Requirement ::
Please retype every entry, keeping each one exactly as written.

START Data section

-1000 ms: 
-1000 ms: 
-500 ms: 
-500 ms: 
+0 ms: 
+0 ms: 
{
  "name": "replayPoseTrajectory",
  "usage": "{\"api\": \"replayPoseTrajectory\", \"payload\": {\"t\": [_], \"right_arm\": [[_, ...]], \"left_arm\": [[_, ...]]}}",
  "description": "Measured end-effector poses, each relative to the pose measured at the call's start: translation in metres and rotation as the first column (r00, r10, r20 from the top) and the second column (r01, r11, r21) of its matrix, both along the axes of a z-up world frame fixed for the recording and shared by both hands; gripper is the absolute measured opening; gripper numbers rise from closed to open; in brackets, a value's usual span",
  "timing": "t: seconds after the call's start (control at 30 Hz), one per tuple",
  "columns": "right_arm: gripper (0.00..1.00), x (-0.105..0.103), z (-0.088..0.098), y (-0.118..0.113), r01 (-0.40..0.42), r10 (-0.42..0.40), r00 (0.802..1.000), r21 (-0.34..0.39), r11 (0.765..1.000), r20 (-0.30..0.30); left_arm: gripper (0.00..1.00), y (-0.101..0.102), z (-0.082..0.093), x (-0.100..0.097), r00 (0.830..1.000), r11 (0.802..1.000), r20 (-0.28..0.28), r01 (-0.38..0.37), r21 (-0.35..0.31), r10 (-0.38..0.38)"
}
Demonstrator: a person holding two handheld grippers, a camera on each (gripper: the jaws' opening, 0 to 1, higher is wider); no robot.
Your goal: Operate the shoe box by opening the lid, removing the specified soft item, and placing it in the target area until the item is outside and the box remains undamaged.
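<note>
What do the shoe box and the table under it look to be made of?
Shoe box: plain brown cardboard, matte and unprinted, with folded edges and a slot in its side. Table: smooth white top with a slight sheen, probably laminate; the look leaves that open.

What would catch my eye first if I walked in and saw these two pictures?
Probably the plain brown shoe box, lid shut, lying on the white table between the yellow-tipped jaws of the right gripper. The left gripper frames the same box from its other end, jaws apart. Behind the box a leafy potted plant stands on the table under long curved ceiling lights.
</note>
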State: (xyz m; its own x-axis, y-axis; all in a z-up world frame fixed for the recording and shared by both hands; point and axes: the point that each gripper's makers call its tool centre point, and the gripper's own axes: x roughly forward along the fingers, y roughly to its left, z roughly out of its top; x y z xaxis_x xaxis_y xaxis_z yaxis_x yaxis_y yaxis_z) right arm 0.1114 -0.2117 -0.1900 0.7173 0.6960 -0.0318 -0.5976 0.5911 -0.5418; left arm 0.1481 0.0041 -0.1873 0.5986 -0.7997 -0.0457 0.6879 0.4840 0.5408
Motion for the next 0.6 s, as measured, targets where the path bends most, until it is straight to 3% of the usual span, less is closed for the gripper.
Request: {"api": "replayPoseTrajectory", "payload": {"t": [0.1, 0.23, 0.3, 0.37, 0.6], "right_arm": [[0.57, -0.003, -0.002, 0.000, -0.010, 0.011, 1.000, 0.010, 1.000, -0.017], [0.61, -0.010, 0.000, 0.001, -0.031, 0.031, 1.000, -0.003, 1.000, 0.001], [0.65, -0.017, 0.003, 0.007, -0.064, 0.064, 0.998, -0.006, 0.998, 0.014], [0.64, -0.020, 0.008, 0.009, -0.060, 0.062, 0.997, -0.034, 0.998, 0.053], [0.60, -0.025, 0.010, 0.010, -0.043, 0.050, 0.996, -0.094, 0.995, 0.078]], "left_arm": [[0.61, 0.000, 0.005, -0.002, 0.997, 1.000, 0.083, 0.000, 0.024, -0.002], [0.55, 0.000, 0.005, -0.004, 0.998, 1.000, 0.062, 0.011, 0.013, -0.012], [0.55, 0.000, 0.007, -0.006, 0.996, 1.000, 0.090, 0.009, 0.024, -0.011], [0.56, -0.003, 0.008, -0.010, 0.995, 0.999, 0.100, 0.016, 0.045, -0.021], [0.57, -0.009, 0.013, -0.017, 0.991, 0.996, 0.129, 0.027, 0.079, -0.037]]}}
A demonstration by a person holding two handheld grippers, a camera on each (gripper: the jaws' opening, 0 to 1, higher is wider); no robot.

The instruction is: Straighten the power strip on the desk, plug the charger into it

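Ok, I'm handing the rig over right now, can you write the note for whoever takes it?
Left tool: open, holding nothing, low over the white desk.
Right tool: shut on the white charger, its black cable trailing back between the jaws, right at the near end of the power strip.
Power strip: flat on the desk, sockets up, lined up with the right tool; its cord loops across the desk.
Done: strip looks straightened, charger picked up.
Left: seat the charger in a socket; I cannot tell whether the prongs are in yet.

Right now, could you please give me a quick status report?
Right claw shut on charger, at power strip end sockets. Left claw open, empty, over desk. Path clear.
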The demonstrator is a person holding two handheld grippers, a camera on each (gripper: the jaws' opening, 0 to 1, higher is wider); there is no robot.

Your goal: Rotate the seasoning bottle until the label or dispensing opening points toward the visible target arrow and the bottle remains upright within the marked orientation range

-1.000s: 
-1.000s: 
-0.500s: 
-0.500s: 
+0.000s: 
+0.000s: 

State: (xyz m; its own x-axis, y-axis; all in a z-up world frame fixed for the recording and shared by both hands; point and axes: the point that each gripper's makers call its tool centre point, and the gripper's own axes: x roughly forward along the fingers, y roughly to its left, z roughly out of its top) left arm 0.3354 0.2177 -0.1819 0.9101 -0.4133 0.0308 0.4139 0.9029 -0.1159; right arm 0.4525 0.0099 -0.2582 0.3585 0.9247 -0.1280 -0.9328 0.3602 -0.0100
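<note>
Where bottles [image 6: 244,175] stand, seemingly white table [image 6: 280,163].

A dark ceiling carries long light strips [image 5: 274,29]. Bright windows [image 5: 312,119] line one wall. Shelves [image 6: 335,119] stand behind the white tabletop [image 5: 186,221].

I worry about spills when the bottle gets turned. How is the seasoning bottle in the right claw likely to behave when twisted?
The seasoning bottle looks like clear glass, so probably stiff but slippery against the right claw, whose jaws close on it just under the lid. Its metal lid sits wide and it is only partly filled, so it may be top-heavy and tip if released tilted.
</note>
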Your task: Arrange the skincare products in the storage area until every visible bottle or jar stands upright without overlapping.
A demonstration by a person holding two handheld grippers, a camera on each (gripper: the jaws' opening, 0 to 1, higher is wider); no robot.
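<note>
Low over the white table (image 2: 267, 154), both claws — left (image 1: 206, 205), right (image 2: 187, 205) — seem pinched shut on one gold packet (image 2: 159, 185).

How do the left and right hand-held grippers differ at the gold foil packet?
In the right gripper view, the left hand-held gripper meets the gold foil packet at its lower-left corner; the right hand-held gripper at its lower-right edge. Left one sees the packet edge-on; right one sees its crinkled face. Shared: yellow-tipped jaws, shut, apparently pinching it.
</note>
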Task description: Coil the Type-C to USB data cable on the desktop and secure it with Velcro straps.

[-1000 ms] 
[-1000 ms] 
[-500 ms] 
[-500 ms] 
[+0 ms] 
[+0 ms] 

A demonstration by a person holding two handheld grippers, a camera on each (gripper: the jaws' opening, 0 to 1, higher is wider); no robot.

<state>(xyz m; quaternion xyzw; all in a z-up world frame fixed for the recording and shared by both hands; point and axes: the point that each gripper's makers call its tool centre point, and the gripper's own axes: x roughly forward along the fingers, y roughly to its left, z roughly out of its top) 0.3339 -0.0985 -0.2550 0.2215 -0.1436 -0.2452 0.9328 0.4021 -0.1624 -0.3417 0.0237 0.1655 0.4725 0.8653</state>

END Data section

Answer to this problem ::
-1000 ms: 
-1000 ms: 
-500 ms: 
-500 ms: 
+0 ms: 
+0 ms: 
{
  "name": "replayPoseTrajectory",
  "usage": "{\"api\": \"replayPoseTrajectory\", \"payload\": {\"t\": [_], \"right_arm\": [[_, ...]], \"left_arm\": [[_, ...]]}}",
  "description": "Measured end-effector poses, each relative to the pose measured at the call's start: translation in metres and rotation as the first column (r00, r10, r20 from the top) and the second column (r01, r11, r21) of its matrix, both along the axes of a z-up world frame fixed for the recording and shared by both hands; gripper is the absolute measured opening; gripper numbers rise from closed to open; in brackets, a value's usual span",
  "timing": "t: seconds after the call's start (control at 30 Hz), one per tuple",
  "columns": "right_arm: gripper (0.00..1.00), x (-0.105..0.103), z (-0.088..0.098), y (-0.118..0.113), r01 (-0.40..0.42), r10 (-0.42..0.40), r00 (0.802..1.000), r21 (-0.34..0.39), r11 (0.765..1.000), r20 (-0.30..0.30); left_arm: gripper (0.00..1.00), y (-0.101..0.102), z (-0.082..0.093), x (-0.100..0.097), r00 (0.830..1.000), r11 (0.802..1.000), r20 (-0.28..0.28), r01 (-0.38..0.37), r21 (-0.35..0.31), r10 (-0.38..0.38)"
}
Demonstrator: a person holding two handheld grippers, a camera on each (gripper: the jaws' opening, 0 to 1, higher is wider); no robot.
Your goal: Operate the shoe box by opening the lid, removing the specified soft item, and placing it in the target area until the item is outside and the box remains undamaged.
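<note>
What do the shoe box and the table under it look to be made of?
Shoe box: plain brown cardboard, matte and unprinted, with folded edges and a slot in its side. Table: smooth white top with a slight sheen, probably laminate; the look leaves that open.

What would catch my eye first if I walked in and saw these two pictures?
Probably the plain brown shoe box, lid shut, lying on the white table between the yellow-tipped jaws of the right gripper. The left gripper frames the same box from its other end, jaws apart. Behind the box a leafy potted plant stands on the table under long curved ceiling lights.
</note>
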State: (xyz m; its own x-axis, y-axis; all in a z-up world frame fixed for the recording and shared by both hands; point and axes: the point that each gripper's makers call its tool centre point, and the gripper's own axes: x roughly forward along the fingers, y roughly to its left, z roughly out of its top; x y z xaxis_x xaxis_y xaxis_z yaxis_x yaxis_y yaxis_z) right arm 0.1114 -0.2117 -0.1900 0.7173 0.6960 -0.0318 -0.5976 0.5911 -0.5418; left arm 0.1481 0.0041 -0.1873 0.5986 -0.7997 -0.0457 0.6879 0.4840 0.5408
Motion for the next 0.6 s, as measured, targets where the path bends most, until it is straight to 3% of the usual span, less is closed for the gripper.
Request: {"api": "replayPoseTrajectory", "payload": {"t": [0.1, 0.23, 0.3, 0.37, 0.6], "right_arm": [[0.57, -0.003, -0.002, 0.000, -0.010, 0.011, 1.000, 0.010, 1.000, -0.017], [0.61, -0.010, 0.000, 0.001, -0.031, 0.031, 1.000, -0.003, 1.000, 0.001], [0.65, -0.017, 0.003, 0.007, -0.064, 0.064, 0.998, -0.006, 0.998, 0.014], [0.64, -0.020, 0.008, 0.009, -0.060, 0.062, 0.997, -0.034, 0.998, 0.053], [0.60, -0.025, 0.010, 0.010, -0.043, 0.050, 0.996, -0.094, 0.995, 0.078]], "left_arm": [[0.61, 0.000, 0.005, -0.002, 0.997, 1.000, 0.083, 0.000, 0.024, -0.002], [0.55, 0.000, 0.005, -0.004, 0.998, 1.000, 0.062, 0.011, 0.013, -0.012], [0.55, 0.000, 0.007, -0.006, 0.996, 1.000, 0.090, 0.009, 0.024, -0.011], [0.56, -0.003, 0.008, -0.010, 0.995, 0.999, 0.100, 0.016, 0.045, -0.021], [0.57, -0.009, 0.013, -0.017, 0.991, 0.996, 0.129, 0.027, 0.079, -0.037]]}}
A demonstration by a person holding two handheld grippers, a camera on each (gripper: the jaws' opening, 0 to 1, higher is wider); no robot.

The instruction is: Straighten the power strip on the desk, plug the charger into it

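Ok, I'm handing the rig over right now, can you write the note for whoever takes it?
Left tool: open, holding nothing, low over the white desk.
Right tool: shut on the white charger, its black cable trailing back between the jaws, right at the near end of the power strip.
Power strip: flat on the desk, sockets up, lined up with the right tool; its cord loops across the desk.
Done: strip looks straightened, charger picked up.
Left: seat the charger in a socket; I cannot tell whether the prongs are in yet.

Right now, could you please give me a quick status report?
Right claw shut on charger, at power strip end sockets. Left claw open, empty, over desk. Path clear.
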The demonstrator is a person holding two handheld grippers, a camera on each (gripper: the jaws' opening, 0 to 1, higher is wider); there is no robot.

Your goal: Rotate the seasoning bottle until the label or dispensing opening points toward the visible target arrow and the bottle remains upright within the marked orientation range

-1.000s: 
-1.000s: 
-0.500s: 
-0.500s: 
+0.000s: 
+0.000s: 

State: (xyz m; its own x-axis, y-axis; all in a z-up world frame fixed for the recording and shared by both hands; point and axes: the point that each gripper's makers call its tool centre point, and the gripper's own axes: x roughly forward along the fingers, y roughly to its left, z roughly out of its top) left arm 0.3354 0.2177 -0.1819 0.9101 -0.4133 0.0308 0.4139 0.9029 -0.1159; right arm 0.4525 0.0099 -0.2582 0.3585 0.9247 -0.1280 -0.9328 0.3602 -0.0100
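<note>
Where bottles [image 6: 244,175] stand, seemingly white table [image 6: 280,163].

A dark ceiling carries long light strips [image 5: 274,29]. Bright windows [image 5: 312,119] line one wall. Shelves [image 6: 335,119] stand behind the white tabletop [image 5: 186,221].

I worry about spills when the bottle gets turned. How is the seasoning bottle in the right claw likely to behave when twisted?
The seasoning bottle looks like clear glass, so probably stiff but slippery against the right claw, whose jaws close on it just under the lid. Its metal lid sits wide and it is only partly filled, so it may be top-heavy and tip if released tilted.
</note>
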Your task: Arrange the skincare products in the storage area until every visible bottle or jar stands upright without overlapping.
A demonstration by a person holding two handheld grippers, a camera on each (gripper: the jaws' opening, 0 to 1, higher is wider); no robot.
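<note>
Low over the white table (image 2: 267, 154), both claws — left (image 1: 206, 205), right (image 2: 187, 205) — seem pinched shut on one gold packet (image 2: 159, 185).

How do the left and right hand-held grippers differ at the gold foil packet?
In the right gripper view, the left hand-held gripper meets the gold foil packet at its lower-left corner; the right hand-held gripper at its lower-right edge. Left one sees the packet edge-on; right one sees its crinkled face. Shared: yellow-tipped jaws, shut, apparently pinching it.
</note>
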Task description: Coil the Type-C to USB data cable on the desktop and secure it with Velcro straps.

[-1000 ms] 
[-1000 ms] 
[-500 ms] 
[-500 ms] 
[+0 ms] 
[+0 ms] 

A demonstration by a person holding two handheld grippers, a camera on each (gripper: the jaws' opening, 0 to 1, higher is wider); no robot.

<state>(xyz m; quaternion xyzw; all in a z-up world frame fixed for the recording and shared by both hands; point and axes: the point that each gripper's makers call its tool centre point, and the gripper's own axes: x roughly forward along the fingers, y roughly to its left, z roughly out of its top) 0.3339 -0.0985 -0.2550 0.2215 -0.1436 -0.2452 0.9328 0.4021 -0.1624 -0.3417 0.0237 0.1655 0.4725 0.8653</state>

This exercise is now finished, and nothing remains to add.